The theme of the Menno Singers 2013-2014 season is “exploring the four points of the compass:” The 45-voice choir “wandered west” in October, and “navigated north” in the Christmas season. The next concert in the series is “Exploring East,” which takes place a week from today — Saturday, March 22, at Waterloo North Mennonite Church.
According to Menno Singers director Peter Nikiforuk, this offering “will be the furthest afield in terms of repertoire” of the series. To guide the Singers as they “embark into an exotic new sound world,” they are collaborating with shakuhachi flute master, choral conductor, and global music specialist Dr.

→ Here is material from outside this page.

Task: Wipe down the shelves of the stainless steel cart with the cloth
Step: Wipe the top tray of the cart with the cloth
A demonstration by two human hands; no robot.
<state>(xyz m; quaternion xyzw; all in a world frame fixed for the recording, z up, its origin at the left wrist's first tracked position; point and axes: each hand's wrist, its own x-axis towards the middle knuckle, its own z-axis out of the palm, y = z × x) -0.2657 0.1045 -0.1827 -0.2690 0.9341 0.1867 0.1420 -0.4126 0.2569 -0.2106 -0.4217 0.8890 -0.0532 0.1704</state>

Gerard Yun, who teaches at Wilfrid Laurier University, the University of Waterloo and York University.
The program includes music from Mongolia, Bali, Korea, Japan and New Zealand, sung in the original languages, and paired with more familiar pieces from western musical traditions — a lullaby from Japan matched with a lullaby from Canada, for instance, and a Korean song about lost love balanced with a song about lost love by Sir Edward Elgar.
Another highlight is a choral improvisation led by Yun and the improvisational ensemble that he directs, Dark Horse. The Menno Singers will be “Surveying South” in the final concert in the series on Saturday, May 10. For this program, which is centred around Argentinean composer Ariel Ramirez’s Missa Criolla, they’ll be collaborating with Inshallah, Waterloo Lutheran Seminary’s 125-voice choir.
A doubleheader from Nota Bene Baroque Players that’s happening on Sunday, March 30 also touches on the theme of travel and exploration. It begins in the afternoon, with a novel concert and contest combination called Travel Quiz.
The Players will perform musical compositions from the great cities of Europe with a slide show of famous landmarks projected in the background. As the program unfolds, musical clues will be presented to help audience members identify each landmark. There will be prizes for those who have the most correct answers.
Travel Quiz is part of the Classics at the Registry concert series. Later that same day, the Nota Bene Baroque Players will be part of a very special presentation with Spiritus, a vocal and instrumental ensemble “dedicated to the performance of great religious music, especially the cantatas Johann Sebastian Bach.”
Two weeks from tomorrow, at St. John the Evangelist Anglican Church in Kitchener, Spiritus will present the first Canadian performance of the Bach-Kaiser-Handel St. Mark Passion of 1747.
Long story short, Bach is known to have performed a version of the St. Mark Passion by an obscure composer named Kaiser at least three times. But he modified the work by editing it and inserting other material. The 1747 version includes seven arias by George Frederick Handel and some original composition. This type of work is known as a pasticcio.
Kaiser’s St. Mark Passion edited, arranged and augmented by Bach was considered lost for more than 250 years. But in 2009 a full score for the continuo part was discovered, which made it possible to reconstruct the entire work. The U.S. premiere was presented in Houston in 2013.
This will be the first time that Canadians will be able to hear the work as Bach performed it for his congregation in Leipzig on Good Friday, 1747.